Photon-HDF5 / phconvert

Convert Beker&Hickl, PicoQuant and other formats to Photon-HDF5
http://photon-hdf5.github.io/phconvert
Other
16 stars 14 forks source link

Can't read HydraHarpV2T3 header #35

Closed Tomkaehst closed 5 years ago

Tomkaehst commented 5 years ago

Hello phconvert developers,

I'm trying to read a .ptu file from a PicoQuant HydraHarp2 (record type: 16843524) using load_ptu() and get this error in _ptu_read_tag()

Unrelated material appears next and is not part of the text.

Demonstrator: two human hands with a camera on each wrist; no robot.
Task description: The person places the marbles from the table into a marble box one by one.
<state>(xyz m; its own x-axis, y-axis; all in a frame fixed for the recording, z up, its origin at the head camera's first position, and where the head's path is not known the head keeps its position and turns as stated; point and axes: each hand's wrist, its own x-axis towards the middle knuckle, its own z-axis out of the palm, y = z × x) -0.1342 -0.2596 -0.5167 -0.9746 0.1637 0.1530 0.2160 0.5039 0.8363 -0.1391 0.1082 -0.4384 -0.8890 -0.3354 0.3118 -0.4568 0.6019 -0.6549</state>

~/miniconda3/lib/python3.6/site-packages/phconvert/pqreader.py in _ptu_read_tag(s, offset, tag_type_r)
    658     # Some tag types have additional data
    659     if tag['type'] == 'tyAnsiString':
--> 660         tag['data'] = s[offset: offset + tag['value']].rstrip(b'\0').decode()
    661         offset += tag['value']
    662     elif tag['type'] == 'tyFloat8Array':

UnicodeDecodeError: 'utf-8' codec can't decode byte 0xb5 in position 32: invalid start byte

Using the readPTU script from PicoQuants Github page I had a similar error and resolved it by changing the encoding from utf-8 to utf-16. This did not help this time.

Does anyone know what might cause the issue?

Thanks in advance, Tom

tritemio commented 5 years ago

@Tomkaehst, thanks for the report. Please provide the example data file so I can look into it.

Tomkaehst commented 5 years ago

Hi @tritemio ,

you can find an example file here: https://upload.uni-jena.de/data/5caa54291eaf20.02785906/Coumarin6_in_EtOH_2_1.ptu

In the meantime, I tried to comment out the ANSIString assignment to tag['data'] and everything now works as expected. The decoding of the "File_Comment" tag seems to be the problem.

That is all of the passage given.